The research also looks at the continuing growth and real threat from ransomware. These attacks from ransomware are a real worry for cyber leaders. Over 50% of respondents said that when it comes to cyber threats ransomware was one of their main concerns. Also, it was felt by 80% of respondents that the threat of ransomware was growing and was a danger to public safety saying that these attacks were increasing and becoming more sophisticated. They are followed by social engineering assaults and are also a big concern for cyber leaders.
Malicious activity from insiders. These malicious insiders are current employees or former employees of an organization. They might be contractors or even trusted business partners who make use of their authorized access to the company’s assets and negatively impact the organization.
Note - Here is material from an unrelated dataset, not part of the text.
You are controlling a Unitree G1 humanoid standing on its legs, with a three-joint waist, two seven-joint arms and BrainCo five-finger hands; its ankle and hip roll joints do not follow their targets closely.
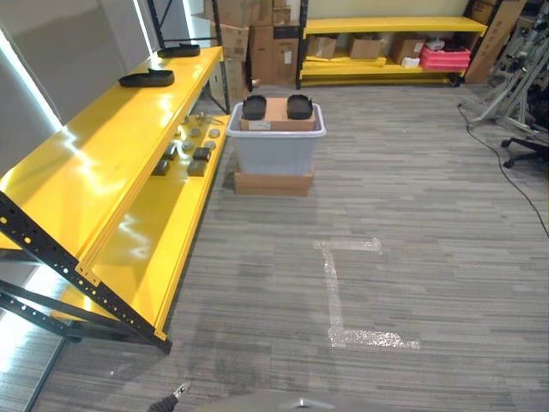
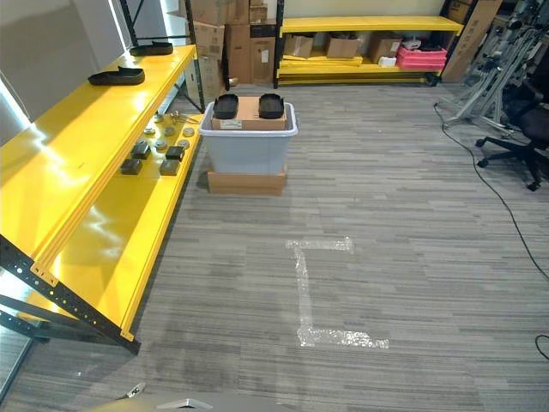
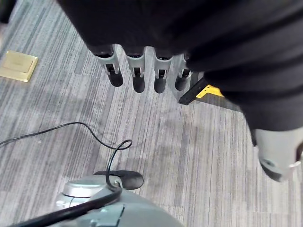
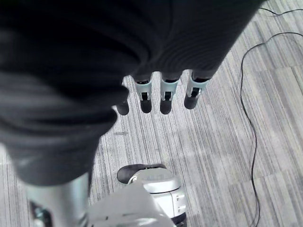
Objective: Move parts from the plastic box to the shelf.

Notwithstanding the fact that there are lots of things that impact cybersecurity policy making, the majority of those surveyed, 81%, felt that it was digital transformation was the key to enhancing cyber resilience. 87% of executives are looking to enhance cyber resilience by bolstering resilience policies which should include processes and standards that educate on engaging and managing third parties.
Cyber resilience and small and medium-size businesses
A critical threat to supply chains, partner networks and systems is seen to be coming from the cyber resilience of small and medium businesses (SMBs). This was a major concern of 88% of respondents who were worried about the cyber resilience of the ecosystem of SMBs. Another issue raised by 48% of respondents was the belief that automation and machine learning will create a huge transformation in cybersecurity within the next couple of years. It is believed that these developments in technology will exacerbate the current imbalance which exists between attackers and defenders.
It is unlikely that cyberattacks will end in the foreseeable future as no solution has been found which covers every issue in cybersecurity. However, there are some important steps that cyber leaders can take in order to prepare themselves and their companies for such attacks. Cybersecurity is not an isolated technology but must be seen as a priority of the systems spanning technology together with its people and processes. The continuing move from cybersecurity to cyber resilience is the way forward to a brighter and more secure future.
Digitalization has proved to be a wonderful pathway enabling engagement and connectivity when the world was shut down. There are huge benefits but there are also threats. It is crucial that leaders and their teams become more adept at incorporating cybersecurity and get rid of the idea that they are working in isolation, from within and from other companies, and enhance cyber resilience.